:: Work item ::
In the material below, find each line with the string "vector" and copy it.

━━━ Given material

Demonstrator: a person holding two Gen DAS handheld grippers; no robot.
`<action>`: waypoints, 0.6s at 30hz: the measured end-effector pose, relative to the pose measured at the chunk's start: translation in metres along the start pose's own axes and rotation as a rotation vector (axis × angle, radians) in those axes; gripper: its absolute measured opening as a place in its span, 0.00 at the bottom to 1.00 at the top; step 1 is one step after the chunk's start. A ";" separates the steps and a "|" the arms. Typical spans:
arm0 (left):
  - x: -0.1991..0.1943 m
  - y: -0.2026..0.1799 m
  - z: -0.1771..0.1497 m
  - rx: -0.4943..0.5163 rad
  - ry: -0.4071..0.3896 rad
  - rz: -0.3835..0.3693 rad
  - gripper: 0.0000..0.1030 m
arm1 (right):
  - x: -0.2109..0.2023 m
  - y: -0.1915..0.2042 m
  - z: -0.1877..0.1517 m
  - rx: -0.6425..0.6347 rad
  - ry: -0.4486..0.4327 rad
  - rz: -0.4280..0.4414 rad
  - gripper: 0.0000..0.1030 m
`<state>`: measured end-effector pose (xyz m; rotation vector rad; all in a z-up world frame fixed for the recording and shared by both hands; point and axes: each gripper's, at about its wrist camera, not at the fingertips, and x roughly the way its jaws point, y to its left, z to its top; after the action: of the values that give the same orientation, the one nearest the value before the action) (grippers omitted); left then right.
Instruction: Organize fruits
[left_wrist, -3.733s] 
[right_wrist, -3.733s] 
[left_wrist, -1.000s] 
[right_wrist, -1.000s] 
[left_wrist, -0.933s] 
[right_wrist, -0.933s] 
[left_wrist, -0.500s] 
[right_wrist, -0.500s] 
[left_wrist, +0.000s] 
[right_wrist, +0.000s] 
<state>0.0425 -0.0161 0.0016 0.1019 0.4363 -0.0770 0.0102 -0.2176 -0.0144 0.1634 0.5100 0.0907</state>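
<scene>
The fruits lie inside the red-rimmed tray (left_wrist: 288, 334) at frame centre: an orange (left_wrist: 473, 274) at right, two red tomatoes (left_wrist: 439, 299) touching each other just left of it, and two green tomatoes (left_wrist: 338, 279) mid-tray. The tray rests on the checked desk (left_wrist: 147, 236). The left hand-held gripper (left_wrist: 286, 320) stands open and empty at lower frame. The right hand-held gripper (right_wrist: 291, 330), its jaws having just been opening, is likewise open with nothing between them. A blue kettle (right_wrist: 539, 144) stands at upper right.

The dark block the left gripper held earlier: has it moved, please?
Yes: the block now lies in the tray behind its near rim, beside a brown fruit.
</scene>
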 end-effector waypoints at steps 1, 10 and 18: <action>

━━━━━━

:: Task output ::
`<action>`: waypoints, 0.6s at 30hz: the measured end-effector pose, relative to the pose measured at the chunk's start: translation in metres along the start pose's own axes and rotation as a rotation vector (axis × angle, radians) in those axes; gripper: its absolute measured opening as a place in its span, 0.00 at the bottom to 1.00 at the top; step 1 is one step after the chunk's start. A ";" separates the steps and a "|" the arms. Typical spans:
`<state>`: measured end-effector pose (xyz m; rotation vector rad; all in a z-up world frame fixed for the recording and shared by both hands; point and axes: each gripper's, at about its wrist camera, not at the fingertips, and x roughly the way its jaws point, y to its left, z to its top; after the action: of the values that give the same orientation, the one nearest the value before the action) (grippers omitted); left then right.

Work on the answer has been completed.